Cada dia mais no limite, cada dia mais no fio da navalha. Estes
não são os tradicionais crepes chineses da rua em cama de cartão. Eu vi-os no
aeroporto mais ou menos asseados, arrastando malas baratas de lona cheia de
borboto e de fechos estragados. Pedem um cigarro ou até mesmo as beatas e confundem-se
com a multidão viajante. Eu vi-os na Gare do Oriente, arrastando bagagem que se
resume a um monte de nada. Eu vi-os esta noite a juntarem-se em pequenos grupos
tentando decidir talvez o lugar que irá servir de cama, ou quem ficará de vigia
na noite que se aproxima. Eu vi-os e tive medo da verdade. Tive medo da
miséria, da pobreza, do caos socioeconómico. Acelerarei o passo aconchegando o
cachecol ao pescoço escondendo uma pequena joia, e consciente do meu egoísmo, continuei
ainda com mais medo dos nossos novos pobres fugindo deles como quem foge da pior
escumalha. Fugi de pessoas a quem lhes foi retirada a dignidade de um trabalho,
uma casa, uma família. Apressei-me até ficar a salvo deste cenário dantesco e
tive vergonha do meu medo.
Mz
Imagem: Tela de Amedeo Modigliani
Portrait of Maude Abrantes pesquisa google
19 comentários:
MZ ontem vi uma reportagem na TVI sobre o assunto e um deles dizia:
Que ele não queria o rendimento mínimo mas sim trabalho e que o governo não entendia o problema. Todos devíamos ter direito ao básico. Beijinhos
Profundo e dramático o teu texto. Neste tempo de blogger nunca li nada tão tocante e tão bem expresso como estas tuas linhas.
Sinto um misto de pudor ("esconder uma pequena jóia")e o medo dum cenário de pobreza e miséria que ao fim e ao cabo pode vir a afectar muitos de nós...basta perder o emprego.
Mas não há que ter vergonha desse medo.Nada há de garantido hoje, por isso nada mais natural este sentimento de insegurança que gera medo.
pessoas que apenas por um frágil fio
poderemos ser nós
a vergonha do nosso medo, terá de ser o grito que aqui leio
tão tocante, Mz
um abraço
O teu texto remete-me para uma cena de um filme...lamentavelmente real ...
O que se passa hoje, é caótico, sem qualquer sentido, ameaçador e irremediável.... quem não se sente ameaçado? Inseguro? Perdido? não se avista nenhuma luz ao fundo...que esperança??? Beijinhos e Boa Páscoa.

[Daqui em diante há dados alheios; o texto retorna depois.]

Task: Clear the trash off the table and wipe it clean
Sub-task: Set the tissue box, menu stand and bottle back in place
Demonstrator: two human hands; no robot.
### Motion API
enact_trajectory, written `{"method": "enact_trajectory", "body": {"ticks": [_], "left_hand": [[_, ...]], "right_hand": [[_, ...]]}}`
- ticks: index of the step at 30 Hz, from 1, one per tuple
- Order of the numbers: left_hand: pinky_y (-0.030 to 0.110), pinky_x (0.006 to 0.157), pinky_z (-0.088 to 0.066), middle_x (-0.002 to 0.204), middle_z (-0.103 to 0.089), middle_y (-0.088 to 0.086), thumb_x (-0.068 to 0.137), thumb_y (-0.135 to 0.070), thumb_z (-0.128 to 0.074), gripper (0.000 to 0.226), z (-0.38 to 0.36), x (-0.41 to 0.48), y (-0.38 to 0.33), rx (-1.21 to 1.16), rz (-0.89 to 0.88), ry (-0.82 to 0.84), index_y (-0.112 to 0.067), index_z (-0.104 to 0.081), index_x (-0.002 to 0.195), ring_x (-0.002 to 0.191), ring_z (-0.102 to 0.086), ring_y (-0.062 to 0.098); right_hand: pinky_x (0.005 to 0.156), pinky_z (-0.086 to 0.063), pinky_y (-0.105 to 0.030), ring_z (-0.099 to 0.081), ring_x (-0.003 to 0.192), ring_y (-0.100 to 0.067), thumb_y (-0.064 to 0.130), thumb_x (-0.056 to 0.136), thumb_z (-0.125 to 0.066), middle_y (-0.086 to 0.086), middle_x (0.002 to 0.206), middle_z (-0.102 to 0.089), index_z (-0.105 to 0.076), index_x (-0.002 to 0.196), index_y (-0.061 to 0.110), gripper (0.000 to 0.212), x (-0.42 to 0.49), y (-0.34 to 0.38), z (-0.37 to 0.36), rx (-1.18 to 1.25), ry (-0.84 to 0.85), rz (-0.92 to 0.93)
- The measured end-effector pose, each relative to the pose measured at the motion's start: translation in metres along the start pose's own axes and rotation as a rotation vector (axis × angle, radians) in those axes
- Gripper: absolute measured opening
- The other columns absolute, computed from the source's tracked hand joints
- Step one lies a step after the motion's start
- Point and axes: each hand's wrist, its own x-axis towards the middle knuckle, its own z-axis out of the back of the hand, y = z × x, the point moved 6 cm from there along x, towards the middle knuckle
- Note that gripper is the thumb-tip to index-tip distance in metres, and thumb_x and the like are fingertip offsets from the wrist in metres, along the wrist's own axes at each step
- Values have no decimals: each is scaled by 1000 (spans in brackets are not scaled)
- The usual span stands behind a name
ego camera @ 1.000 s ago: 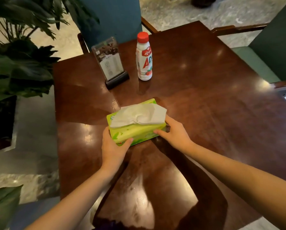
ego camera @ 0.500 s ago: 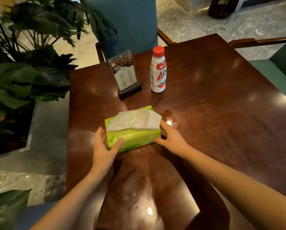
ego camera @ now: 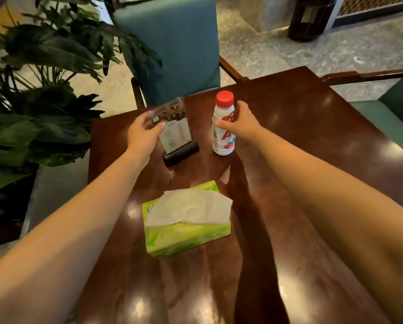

Tocante o teu texto, em poucas linhas dizes tudo aquilo que vou sentindo dia após dia com mais intensidade...até quando vamos aguentar?
Bjs
Eu também tenho medo. E vergonha.
Mary Brown, o direito ao trabalho é uma forma justa da sociedade se tornar mais digna.
bjs
Carolina, cair na rua será o que de mais baixo poderá acontecer ao ser humano e isso está a acontecer cada vez mais. É chocante ver e quando refectimos sobre isso,sente-se medo pela vulnerabilidade a que essas pessoas estão expostas e medo por nós próprios.
Basta perder o emprego e os suportes familiares. Verdade nada está garantido.
Manuela, a sociedade está muito fragilizada e alguns estão por um fio mesmo!
A quantidade de sem abrigos poderá aumentar exponencialmente se houver uma ruptura nas IPSS.
Um abraço para s também.
Pedras, lamentavelmente não é filme é realidade.
Uma boa Páscoa,
bjnhs
Lilás, só quem olha apenas para o seu umbigo pode ignorar o que se passa na nossa sociedade.
Até quando vamos aguentar?
Bjs
Luisa, medo da incerteza dos tempos.
Trabalho na Av. da Liberdade, onde a cada dia que passa se juntam mais sem-abrigo. No dia em que não reparar também terei medo. Beijoca.
É a bela Avenida da Liberdade com os seus constrastes. Infelizmente!
Bj*
Sobre a palavra Sem-abrigo;
"Sem-abrigo" não tem plural é um adjectivo invariável. Não varia em número e escreve-se "sem-abrigo" para o singular e para o plural. É uma palavra composta.
Esta explicação, porque eu tenho um erro na palavra "sem-abrigo" na resposta que dei à Manuela Baptista.
Não sei o que sinto mais forte depois de ler este teu texto: se a sensação de que estive a ler um naco de prosa de excelente qualidade ou se um sentimento de revolta imensa pelo que está acontecendo neste nosso país...
João, eu prefiro que seja revolta, indignação e o assumir de que o nosso país está fragilizado demais.
E não somos apenas nós que temos de ter essa consciência. É quem nos governa, as altas instâncias nacionais e internacionais.